=== WHAT THE EXERCISE ASKS ===
Copy the listing out exactly as shown.

=== DATASET SECTION ===

<<<<

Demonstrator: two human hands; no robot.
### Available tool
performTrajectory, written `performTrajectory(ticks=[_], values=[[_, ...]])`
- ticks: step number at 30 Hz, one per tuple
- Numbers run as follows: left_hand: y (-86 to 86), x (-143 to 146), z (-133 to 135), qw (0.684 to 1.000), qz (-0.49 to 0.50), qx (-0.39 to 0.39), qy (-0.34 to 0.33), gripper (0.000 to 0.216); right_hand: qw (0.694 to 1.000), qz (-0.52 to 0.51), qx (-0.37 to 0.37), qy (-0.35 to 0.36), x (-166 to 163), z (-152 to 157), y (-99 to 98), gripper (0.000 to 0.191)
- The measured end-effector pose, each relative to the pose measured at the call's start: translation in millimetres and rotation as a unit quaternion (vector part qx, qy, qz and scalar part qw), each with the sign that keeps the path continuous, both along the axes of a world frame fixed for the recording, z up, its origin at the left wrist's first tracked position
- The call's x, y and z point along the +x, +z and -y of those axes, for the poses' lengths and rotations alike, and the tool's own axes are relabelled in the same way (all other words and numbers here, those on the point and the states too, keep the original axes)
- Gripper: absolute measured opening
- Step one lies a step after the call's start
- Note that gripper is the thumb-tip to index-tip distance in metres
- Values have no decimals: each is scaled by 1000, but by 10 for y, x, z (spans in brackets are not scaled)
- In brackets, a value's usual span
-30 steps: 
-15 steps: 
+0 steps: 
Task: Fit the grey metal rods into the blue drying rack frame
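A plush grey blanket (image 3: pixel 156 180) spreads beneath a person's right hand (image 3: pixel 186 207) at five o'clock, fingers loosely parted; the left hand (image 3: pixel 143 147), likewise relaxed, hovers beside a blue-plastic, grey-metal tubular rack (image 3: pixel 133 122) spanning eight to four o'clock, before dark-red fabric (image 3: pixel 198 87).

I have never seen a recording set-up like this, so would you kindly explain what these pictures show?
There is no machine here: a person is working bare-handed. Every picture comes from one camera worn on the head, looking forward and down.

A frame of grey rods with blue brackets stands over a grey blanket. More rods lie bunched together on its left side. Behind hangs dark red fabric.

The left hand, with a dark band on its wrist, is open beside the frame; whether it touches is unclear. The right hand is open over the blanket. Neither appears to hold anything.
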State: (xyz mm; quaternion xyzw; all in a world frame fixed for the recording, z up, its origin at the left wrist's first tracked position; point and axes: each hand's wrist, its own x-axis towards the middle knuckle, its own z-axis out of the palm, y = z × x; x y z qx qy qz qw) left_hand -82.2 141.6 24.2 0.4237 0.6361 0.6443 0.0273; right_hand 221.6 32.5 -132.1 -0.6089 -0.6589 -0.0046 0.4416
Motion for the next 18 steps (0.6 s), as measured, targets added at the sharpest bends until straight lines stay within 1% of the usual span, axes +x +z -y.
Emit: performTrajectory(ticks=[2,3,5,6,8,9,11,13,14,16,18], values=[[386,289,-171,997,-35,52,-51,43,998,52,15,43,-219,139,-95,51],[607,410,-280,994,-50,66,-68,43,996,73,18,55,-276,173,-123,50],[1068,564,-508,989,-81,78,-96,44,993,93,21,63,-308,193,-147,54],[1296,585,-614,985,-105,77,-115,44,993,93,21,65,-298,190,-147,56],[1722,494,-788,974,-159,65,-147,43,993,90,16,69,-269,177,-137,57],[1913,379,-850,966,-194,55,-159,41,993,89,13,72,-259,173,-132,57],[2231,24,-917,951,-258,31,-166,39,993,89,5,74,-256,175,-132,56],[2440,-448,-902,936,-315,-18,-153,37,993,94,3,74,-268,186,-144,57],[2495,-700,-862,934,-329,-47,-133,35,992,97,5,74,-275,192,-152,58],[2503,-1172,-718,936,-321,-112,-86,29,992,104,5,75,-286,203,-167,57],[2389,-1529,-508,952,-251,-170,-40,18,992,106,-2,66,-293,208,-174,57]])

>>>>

=== REPLY ===
Demonstrator: two human hands; no robot.
### Available tool
performTrajectory, written `performTrajectory(ticks=[_], values=[[_, ...]])`
- ticks: step number at 30 Hz, one per tuple
- Numbers run as follows: left_hand: y (-86 to 86), x (-143 to 146), z (-133 to 135), qw (0.684 to 1.000), qz (-0.49 to 0.50), qx (-0.39 to 0.39), qy (-0.34 to 0.33), gripper (0.000 to 0.216); right_hand: qw (0.694 to 1.000), qz (-0.52 to 0.51), qx (-0.37 to 0.37), qy (-0.35 to 0.36), x (-166 to 163), z (-152 to 157), y (-99 to 98), gripper (0.000 to 0.191)
- The measured end-effector pose, each relative to the pose measured at the call's start: translation in millimetres and rotation as a unit quaternion (vector part qx, qy, qz and scalar part qw), each with the sign that keeps the path continuous, both along the axes of a world frame fixed for the recording, z up, its origin at the left wrist's first tracked position
- The call's x, y and z point along the +x, +z and -y of those axes, for the poses' lengths and rotations alike, and the tool's own axes are relabelled in the same way (all other words and numbers here, those on the point and the states too, keep the original axes)
- Gripper: absolute measured opening
- Step one lies a step after the call's start
- Note that gripper is the thumb-tip to index-tip distance in metres
- Values have no decimals: each is scaled by 1000, but by 10 for y, x, z (spans in brackets are not scaled)
- In brackets, a value's usual span
-30 steps: 
-15 steps: 
+0 steps: 
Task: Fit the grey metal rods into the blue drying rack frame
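A plush grey blanket (image 3: pixel 156 180) spreads beneath a person's right hand (image 3: pixel 186 207) at five o'clock, fingers loosely parted; the left hand (image 3: pixel 143 147), likewise relaxed, hovers beside a blue-plastic, grey-metal tubular rack (image 3: pixel 133 122) spanning eight to four o'clock, before dark-red fabric (image 3: pixel 198 87).

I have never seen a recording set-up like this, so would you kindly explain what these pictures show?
There is no machine here: a person is working bare-handed. Every picture comes from one camera worn on the head, looking forward and down.

A frame of grey rods with blue brackets stands over a grey blanket. More rods lie bunched together on its left side. Behind hangs dark red fabric.

The left hand, with a dark band on its wrist, is open beside the frame; whether it touches is unclear. The right hand is open over the blanket. Neither appears to hold anything.
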State: (xyz mm; quaternion xyzw; all in a world frame fixed for the recording, z up, its origin at the left wrist's first tracked position; point and axes: each hand's wrist, its own x-axis towards the middle knuckle, its own z-axis out of the palm, y = z × x; x y z qx qy qz qw) left_hand -82.2 141.6 24.2 0.4237 0.6361 0.6443 0.0273; right_hand 221.6 32.5 -132.1 -0.6089 -0.6589 -0.0046 0.4416
Motion for the next 18 steps (0.6 s), as measured, targets added at the sharpest bends until straight lines stay within 1% of the usual span, axes +x +z -y.
Emit: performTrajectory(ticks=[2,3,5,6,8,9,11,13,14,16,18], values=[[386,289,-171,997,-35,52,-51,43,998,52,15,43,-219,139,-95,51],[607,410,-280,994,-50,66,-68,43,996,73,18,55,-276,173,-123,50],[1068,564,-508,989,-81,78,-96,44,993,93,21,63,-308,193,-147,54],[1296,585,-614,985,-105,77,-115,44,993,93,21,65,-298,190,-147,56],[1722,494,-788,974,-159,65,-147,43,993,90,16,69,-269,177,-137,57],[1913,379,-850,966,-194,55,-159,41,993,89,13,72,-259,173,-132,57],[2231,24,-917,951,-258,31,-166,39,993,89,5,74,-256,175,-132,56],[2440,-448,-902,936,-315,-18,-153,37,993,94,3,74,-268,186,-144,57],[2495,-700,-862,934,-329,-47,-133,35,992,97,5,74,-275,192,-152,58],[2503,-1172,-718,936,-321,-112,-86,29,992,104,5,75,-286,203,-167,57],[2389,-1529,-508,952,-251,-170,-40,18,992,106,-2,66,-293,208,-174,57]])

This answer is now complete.